## Brief
What you return should match the material below line for line, except that no image appears in it.

## The data
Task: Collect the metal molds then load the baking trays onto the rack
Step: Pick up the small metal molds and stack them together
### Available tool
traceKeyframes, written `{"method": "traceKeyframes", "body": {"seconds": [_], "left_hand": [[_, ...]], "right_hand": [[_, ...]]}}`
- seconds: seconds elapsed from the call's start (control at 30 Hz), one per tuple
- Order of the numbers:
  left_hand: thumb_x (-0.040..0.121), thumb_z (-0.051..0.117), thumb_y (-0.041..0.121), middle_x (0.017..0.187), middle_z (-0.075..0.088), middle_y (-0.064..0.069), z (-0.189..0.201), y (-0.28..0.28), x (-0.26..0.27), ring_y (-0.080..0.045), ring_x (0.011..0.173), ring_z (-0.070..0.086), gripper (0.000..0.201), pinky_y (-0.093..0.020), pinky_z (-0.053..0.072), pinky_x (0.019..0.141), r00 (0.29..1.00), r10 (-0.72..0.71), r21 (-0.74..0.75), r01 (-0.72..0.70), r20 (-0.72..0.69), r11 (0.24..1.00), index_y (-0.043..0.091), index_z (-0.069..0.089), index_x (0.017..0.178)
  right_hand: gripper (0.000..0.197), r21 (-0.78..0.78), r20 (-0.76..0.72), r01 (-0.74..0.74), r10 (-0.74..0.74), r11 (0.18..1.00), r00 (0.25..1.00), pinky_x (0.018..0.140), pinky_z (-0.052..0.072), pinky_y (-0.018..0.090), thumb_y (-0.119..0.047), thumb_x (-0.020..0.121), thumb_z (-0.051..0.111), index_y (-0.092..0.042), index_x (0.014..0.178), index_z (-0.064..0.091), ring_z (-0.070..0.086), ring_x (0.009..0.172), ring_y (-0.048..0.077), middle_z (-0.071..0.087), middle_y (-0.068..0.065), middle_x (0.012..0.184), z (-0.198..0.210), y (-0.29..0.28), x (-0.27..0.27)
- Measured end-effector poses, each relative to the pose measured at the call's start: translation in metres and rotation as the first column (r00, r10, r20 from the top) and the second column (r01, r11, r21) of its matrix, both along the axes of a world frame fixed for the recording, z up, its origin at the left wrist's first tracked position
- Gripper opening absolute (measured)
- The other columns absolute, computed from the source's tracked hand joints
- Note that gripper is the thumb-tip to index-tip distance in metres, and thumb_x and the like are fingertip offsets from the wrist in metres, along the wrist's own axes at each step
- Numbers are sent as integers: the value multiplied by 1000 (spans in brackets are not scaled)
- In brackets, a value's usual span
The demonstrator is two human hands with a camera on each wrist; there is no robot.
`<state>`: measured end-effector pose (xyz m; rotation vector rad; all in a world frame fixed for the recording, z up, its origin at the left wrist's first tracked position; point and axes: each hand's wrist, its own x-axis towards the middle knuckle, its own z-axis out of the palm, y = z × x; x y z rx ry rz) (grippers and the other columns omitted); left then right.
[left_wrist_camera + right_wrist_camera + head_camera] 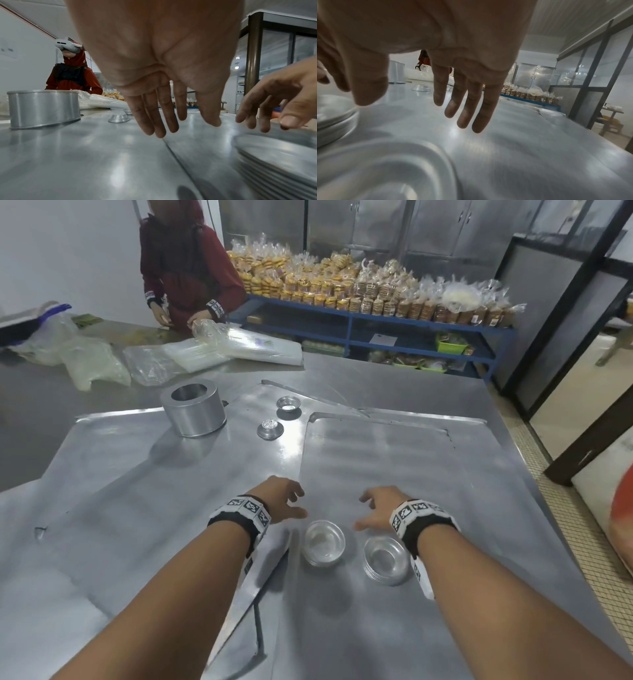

## Answer space
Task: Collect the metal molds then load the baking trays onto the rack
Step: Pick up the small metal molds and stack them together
### Available tool
traceKeyframes, written `{"method": "traceKeyframes", "body": {"seconds": [_], "left_hand": [[_, ...]], "right_hand": [[_, ...]]}}`
- seconds: seconds elapsed from the call's start (control at 30 Hz), one per tuple
- Order of the numbers:
  left_hand: thumb_x (-0.040..0.121), thumb_z (-0.051..0.117), thumb_y (-0.041..0.121), middle_x (0.017..0.187), middle_z (-0.075..0.088), middle_y (-0.064..0.069), z (-0.189..0.201), y (-0.28..0.28), x (-0.26..0.27), ring_y (-0.080..0.045), ring_x (0.011..0.173), ring_z (-0.070..0.086), gripper (0.000..0.201), pinky_y (-0.093..0.020), pinky_z (-0.053..0.072), pinky_x (0.019..0.141), r00 (0.29..1.00), r10 (-0.72..0.71), r21 (-0.74..0.75), r01 (-0.72..0.70), r20 (-0.72..0.69), r11 (0.24..1.00), index_y (-0.043..0.091), index_z (-0.069..0.089), index_x (0.017..0.178)
  right_hand: gripper (0.000..0.197), r21 (-0.78..0.78), r20 (-0.76..0.72), r01 (-0.74..0.74), r10 (-0.74..0.74), r11 (0.18..1.00), r00 (0.25..1.00), pinky_x (0.018..0.140), pinky_z (-0.052..0.072), pinky_y (-0.018..0.090), thumb_y (-0.119..0.047), thumb_x (-0.020..0.121), thumb_z (-0.051..0.111), index_y (-0.092..0.042), index_x (0.014..0.178), index_z (-0.064..0.091), ring_z (-0.070..0.086), ring_x (0.009..0.172), ring_y (-0.048..0.077), middle_z (-0.071..0.087), middle_y (-0.068..0.065), middle_x (0.012..0.184), z (-0.198..0.210), y (-0.29..0.28), x (-0.27..0.27)
- Measured end-effector poses, each relative to the pose measured at the call's start: translation in metres and rotation as the first column (r00, r10, r20 from the top) and the second column (r01, r11, r21) of its matrix, both along the axes of a world frame fixed for the recording, z up, its origin at the left wrist's first tracked position
- Gripper opening absolute (measured)
- The other columns absolute, computed from the source's tracked hand joints
- Note that gripper is the thumb-tip to index-tip distance in metres, and thumb_x and the like are fingertip offsets from the wrist in metres, along the wrist's own axes at each step
- Numbers are sent as integers: the value multiplied by 1000 (spans in brackets are not scaled)
- In brackets, a value's usual span
The demonstrator is two human hands with a camera on each wrist; there is no robot.
`<state>`: measured end-effector pose (xyz m; rotation vector rad; all in a world frame fixed for the recording, z up, its origin at the left wrist's first tracked position; point and axes: each hand's wrist, its own x-axis towards the middle knuckle, its own z-axis out of the palm, y = z × x; x y z rx ry rz) (grippers and the other columns omitted); left then right.
[left_wrist_camera + right_wrist_camera + head_camera] 

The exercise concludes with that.